| by Naresha Duraiswamy

( June 27, 2014, Colombo, Sri Lanka Guardian) This opinion piece is intended to demonstrate that Hindu or Brahmanic law is rooted in popular convention and practice. While it is a high textual tradition, it incorporates divergent folk tradition. Hindu law was never envisaged as a fixed legal code valid for all time and place. Key provisions such as divorce and inheritance were revised depending on region, community and the ethos of the times. That said, a coherent and over-arching theoretical framework exists, one that can be recognized for its distinct features such as social corporatism. Hindu law influenced the development of legal thought in late classical and early medieval Cambodia, Indonesia, Myanmar and Thailand, not to mention the Jaffna Kingdom of Tamil Sri Lanka.

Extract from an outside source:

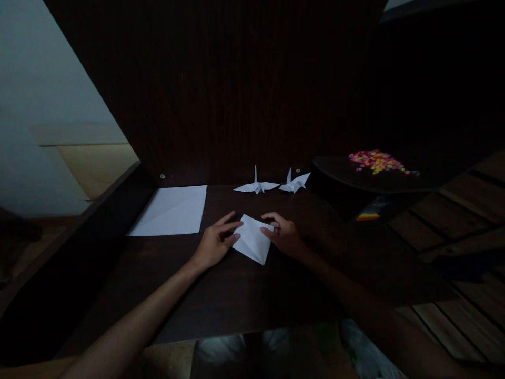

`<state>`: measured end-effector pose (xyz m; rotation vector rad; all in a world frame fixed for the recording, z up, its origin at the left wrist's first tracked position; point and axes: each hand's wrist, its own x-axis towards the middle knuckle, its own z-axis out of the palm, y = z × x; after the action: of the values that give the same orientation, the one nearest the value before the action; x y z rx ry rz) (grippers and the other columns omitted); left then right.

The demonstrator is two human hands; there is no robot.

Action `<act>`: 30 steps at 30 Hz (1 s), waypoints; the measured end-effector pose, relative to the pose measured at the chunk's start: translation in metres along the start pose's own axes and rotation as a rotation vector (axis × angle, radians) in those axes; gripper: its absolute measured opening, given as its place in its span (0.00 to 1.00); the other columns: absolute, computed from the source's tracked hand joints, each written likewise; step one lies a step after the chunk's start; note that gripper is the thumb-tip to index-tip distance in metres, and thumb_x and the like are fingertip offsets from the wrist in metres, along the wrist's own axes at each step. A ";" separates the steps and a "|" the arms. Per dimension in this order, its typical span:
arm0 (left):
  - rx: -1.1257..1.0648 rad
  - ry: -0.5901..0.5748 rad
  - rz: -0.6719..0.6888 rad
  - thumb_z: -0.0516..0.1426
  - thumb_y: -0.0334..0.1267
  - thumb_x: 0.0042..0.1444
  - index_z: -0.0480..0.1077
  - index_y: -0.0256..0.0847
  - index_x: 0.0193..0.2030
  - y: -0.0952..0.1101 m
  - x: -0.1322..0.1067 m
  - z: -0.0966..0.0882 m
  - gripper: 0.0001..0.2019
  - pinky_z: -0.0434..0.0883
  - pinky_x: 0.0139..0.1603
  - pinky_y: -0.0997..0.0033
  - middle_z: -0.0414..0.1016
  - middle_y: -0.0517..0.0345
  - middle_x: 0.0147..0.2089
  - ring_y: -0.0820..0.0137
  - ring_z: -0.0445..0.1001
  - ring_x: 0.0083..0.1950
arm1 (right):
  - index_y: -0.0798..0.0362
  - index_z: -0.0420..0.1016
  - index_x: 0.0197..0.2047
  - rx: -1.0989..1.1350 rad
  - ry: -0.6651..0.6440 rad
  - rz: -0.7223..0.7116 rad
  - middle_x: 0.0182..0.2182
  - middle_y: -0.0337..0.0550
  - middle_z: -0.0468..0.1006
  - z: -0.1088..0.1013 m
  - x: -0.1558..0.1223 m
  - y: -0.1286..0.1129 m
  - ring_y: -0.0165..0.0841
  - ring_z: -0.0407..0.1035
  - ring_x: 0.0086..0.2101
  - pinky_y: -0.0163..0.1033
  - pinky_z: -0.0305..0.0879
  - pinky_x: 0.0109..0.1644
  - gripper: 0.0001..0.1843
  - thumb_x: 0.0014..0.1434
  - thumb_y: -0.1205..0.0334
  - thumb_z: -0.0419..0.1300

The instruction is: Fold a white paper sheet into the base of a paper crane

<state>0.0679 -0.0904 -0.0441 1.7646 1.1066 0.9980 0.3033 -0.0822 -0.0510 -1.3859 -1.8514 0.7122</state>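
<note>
A small square of folded white paper [252, 239] lies turned like a diamond on the dark desk, with crease lines running to its near corner. My left hand [216, 242] rests at its left edge, fingers spread, with thumb and forefinger touching the paper. At the right corner, my right hand [286, 234] has its thumb on top of the paper and its other fingers bent around the edge, so the corner is pinched. Behind the hands stand two white paper cranes, the left crane [257, 187] and the right crane [295, 184].
A stack of white paper sheets [171, 211] lies at the desk's back left. Many small coloured pieces [376, 160] are heaped on a raised dark shelf [335, 171] at the right. A low side board [74, 247] bounds the left, and a tall dark panel [221, 95] the back.
</note>
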 end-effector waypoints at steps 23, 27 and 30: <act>0.549 -0.362 0.492 0.57 0.44 0.62 0.73 0.42 0.54 0.003 -0.008 -0.013 0.16 0.72 0.55 0.58 0.75 0.48 0.51 0.62 0.71 0.53 | 0.47 0.74 0.56 -0.260 -0.381 -0.533 0.58 0.53 0.71 -0.025 -0.005 0.010 0.48 0.62 0.55 0.58 0.58 0.56 0.38 0.43 0.41 0.71; 0.591 -0.375 0.528 0.55 0.43 0.64 0.75 0.43 0.52 0.004 -0.007 -0.015 0.14 0.72 0.53 0.59 0.76 0.49 0.52 0.62 0.73 0.51 | 0.48 0.76 0.54 -0.275 -0.407 -0.511 0.58 0.51 0.71 -0.028 -0.005 0.008 0.47 0.62 0.54 0.57 0.60 0.56 0.35 0.45 0.41 0.70; 0.620 -0.389 0.537 0.54 0.44 0.64 0.76 0.43 0.51 0.006 -0.006 -0.017 0.15 0.72 0.52 0.59 0.77 0.49 0.52 0.62 0.73 0.51 | 0.48 0.78 0.51 -0.292 -0.413 -0.500 0.58 0.49 0.71 -0.030 -0.004 0.006 0.46 0.63 0.53 0.55 0.61 0.55 0.28 0.50 0.43 0.68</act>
<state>0.0527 -0.0944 -0.0342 2.7167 0.7396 0.5727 0.3313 -0.0839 -0.0392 -0.9111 -2.5836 0.5035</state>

The Brahmanic legal tradition demarcated a specific social framework. The principle of social interconnectedness contributed to a corporatist, albeit segmented social framework that had endured over the centuries. The Dharma Shastras (100 CE) are the pre-eminent Hindu legal texts written in Sanskrit, excerpts of which were translated into the early Javanese and Khmer languages. Niti, i.e. justice, is based on Dharma, i.e. the moral law in these works. The term Dharma is derived from the root word dhr, i.e. that which supports or sustains. The expression has a range of meanings. It signifies both counsel of general prudence as well as the highest virtue conducive to human welfare. The concept Dharma represents a comprehensive and consolidating view of life. It however also caters to individual contexts. This contextual specificity of Dharma permits a continuous adaptation to changing social situations and times. It remains nonetheless a broad theoretical framework which transcends the immediate despite a sensitivity to changing social contexts.

Hindu jurisprudence developed as the civilization incorporated peoples wholesale be it in South East Asia, the Himalayan regions, India’s pre-colonial North East and the deep south. These newly inducted communities introduced newer practices. The legal framework adapted to historical, political, economic and social changes . Medieval commentators re-interpreted legal statutes to keep pace with newer contexts. Legal codes were revised due to the influence of regional custom. Numerous interpolations, recasts and additions are seen in the Manu Samhita itself . Hindu law is a complex and dynamic code open to changing needs and imperatives. However, its coherent theoretical parameters reconcile evolving circumstances with the basic principles of law.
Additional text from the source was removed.